In the afternoon I called my good friend who has been such wonderful support for me. I was all excited and happy about how my mood had turned around. But I was disappointed that she did not share in my happiness in the way I had hoped. She warned me to take one day at a time, realizing that these breaks from the depression have happened before, only to have the depression return again.
These last couple of months have been like that. Periods of non-motivation, even getting to the point at times of not wanting to go on. Then I escape and am able to function normally again, only to dip down again a few days later. A real roller coaster ride this has been.

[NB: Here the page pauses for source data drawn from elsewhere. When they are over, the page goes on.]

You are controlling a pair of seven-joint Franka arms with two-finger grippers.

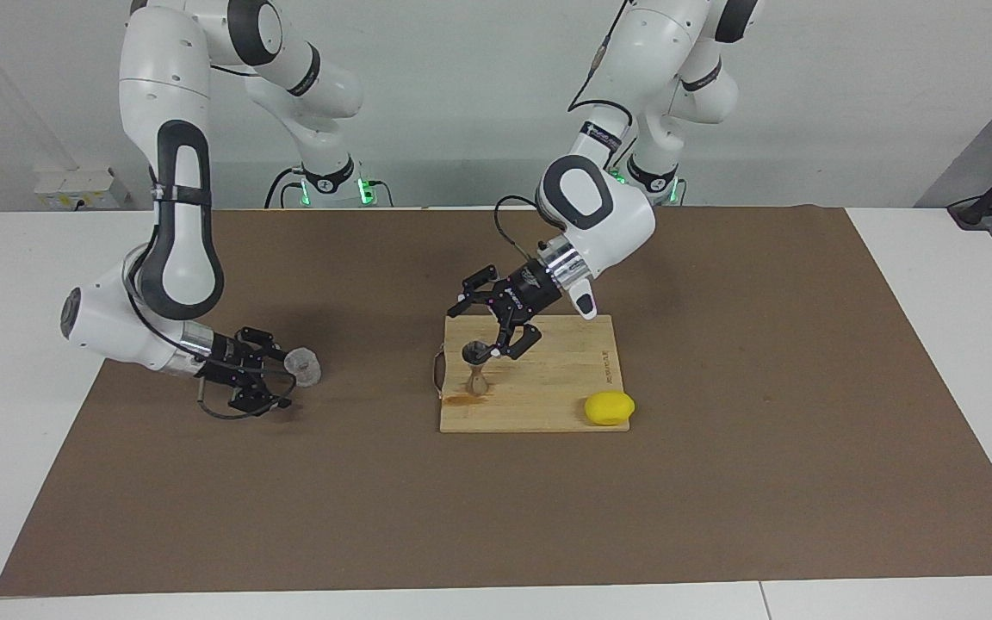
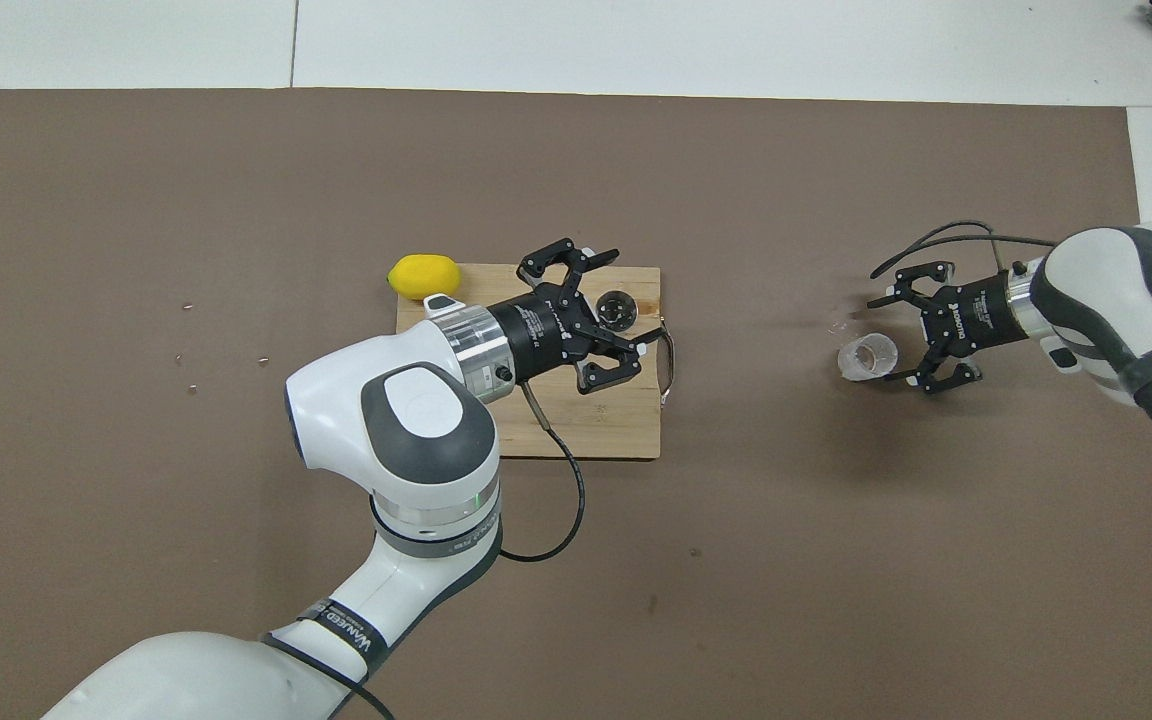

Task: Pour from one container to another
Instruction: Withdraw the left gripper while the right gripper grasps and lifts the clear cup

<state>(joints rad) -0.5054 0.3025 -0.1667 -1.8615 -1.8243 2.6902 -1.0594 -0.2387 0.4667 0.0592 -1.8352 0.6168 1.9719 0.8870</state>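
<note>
One camera sits high across the table, facing the robots. The other looks steeply down from above their end. Both share the brown mat (image 1: 720,482) and cutting board (image 2: 616,430).

Both arms low and outstretched, left claw (image 1: 496,325) and right claw (image 1: 265,372) agape.
</note>
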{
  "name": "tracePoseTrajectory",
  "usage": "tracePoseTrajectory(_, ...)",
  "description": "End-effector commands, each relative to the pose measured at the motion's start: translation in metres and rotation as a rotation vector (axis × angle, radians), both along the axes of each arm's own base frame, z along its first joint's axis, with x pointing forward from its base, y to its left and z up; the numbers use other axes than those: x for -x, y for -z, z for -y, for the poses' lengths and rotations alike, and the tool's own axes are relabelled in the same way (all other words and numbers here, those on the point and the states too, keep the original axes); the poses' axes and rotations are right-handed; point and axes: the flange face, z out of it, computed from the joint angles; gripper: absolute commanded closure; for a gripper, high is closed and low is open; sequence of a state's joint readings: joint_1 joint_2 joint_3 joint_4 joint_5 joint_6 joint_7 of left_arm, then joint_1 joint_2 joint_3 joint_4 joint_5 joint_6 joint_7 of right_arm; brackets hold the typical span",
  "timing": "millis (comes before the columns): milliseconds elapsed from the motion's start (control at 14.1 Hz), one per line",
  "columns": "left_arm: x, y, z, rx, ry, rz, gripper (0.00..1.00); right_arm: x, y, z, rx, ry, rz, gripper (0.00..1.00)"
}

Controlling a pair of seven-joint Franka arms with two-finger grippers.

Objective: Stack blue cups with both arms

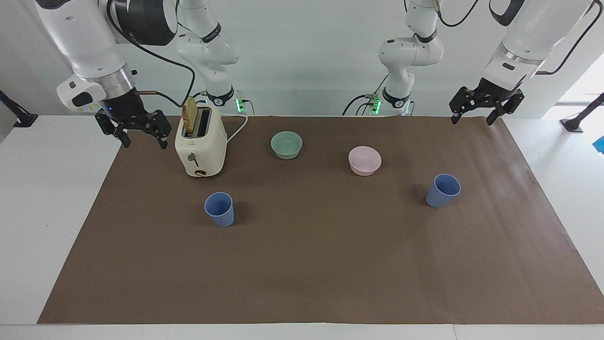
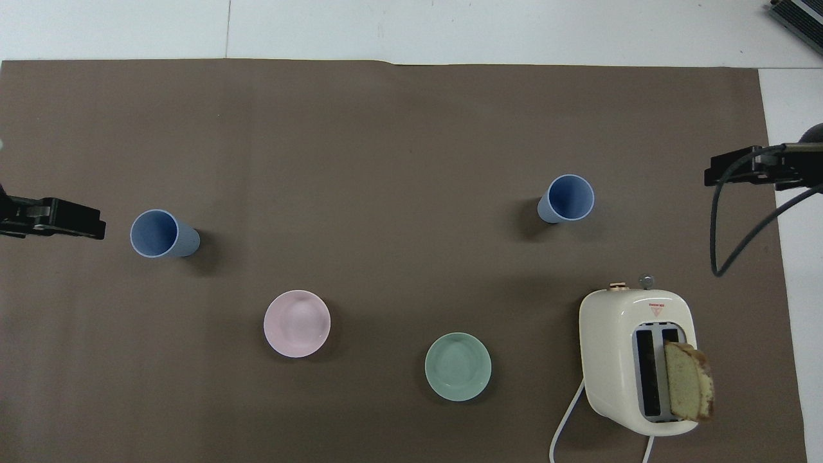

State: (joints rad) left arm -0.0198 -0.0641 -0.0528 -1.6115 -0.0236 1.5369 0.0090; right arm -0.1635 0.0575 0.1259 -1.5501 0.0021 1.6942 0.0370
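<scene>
1. Facing view: two blue cups stand upright and well apart on the brown mat (image 1: pixel 311 264). One blue cup (image 1: pixel 219 209) sits toward the right arm's end of the table, farther from the robots than the cream toaster (image 1: pixel 200 144); the other blue cup (image 1: pixel 443 190) sits toward the left arm's end.
2. The toaster holds a slice of bread (image 1: pixel 189 115) upright in one slot (its cord trails off toward the robots).
3. Between the cups' ends, and nearer to the robots than either, lie a green bowl (image 1: pixel 286 144) and a pink bowl (image 1: pixel 364 160), apart from each other.
4. The right gripper (image 1: pixel 140 138) hangs in the air over the mat's edge beside the toaster, fingers spread apart and holding nothing.
5. The left gripper (image 1: pixel 472 116) hangs over the mat's corner at its own end, fingers likewise apart and empty, clear of the cup there.
6. Overhead view: the cup at the left arm's end (image 2: pixel 162 233) and the cup at the right arm's end (image 2: pixel 567 199) both show open mouths, neither nested in the other.
7. The left gripper (image 2: pixel 54 217) shows only its tip beside its cup, not touching it.
8. The right gripper (image 2: pixel 746 167) shows at the mat's edge.
9. The pink bowl (image 2: pixel 297 323), green bowl (image 2: pixel 458 366) and toaster (image 2: pixel 636 357) lie nearer to the robots than the cups.
</scene>
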Motion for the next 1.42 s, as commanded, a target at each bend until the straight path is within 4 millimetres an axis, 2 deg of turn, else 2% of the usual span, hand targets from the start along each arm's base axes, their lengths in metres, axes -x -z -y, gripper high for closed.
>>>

I've learned though, that I need to have a manageable focus in place. One important thing to work towards at a time, not worrying about the rest. This week it's the Living Room Christmas party. One of our members offered to cook us a turkey. The rest of the dinner will be supplied by the others. I think it will be a good time.
I've also remembered to make a list of things to do for each day, setting manageable goals. This is something I've always advocated yet have somehow forgotten to do lately. Yesterday I managed to achieve all my goals. Truly a wonderful feeling to have done that.
I awoke this morning not feeling quite as wonderful as I did yesterday. But I have set my goals for today and will work on those, doing instead of thinking. (It's the ruminating - the thinking without doing - that gets me into a lot of trouble.)
And I will remember to live, knowing that God is my stronghold. With Him everything is possible, including the ability to prepare well for Christmas - to be happy - to smile - to love.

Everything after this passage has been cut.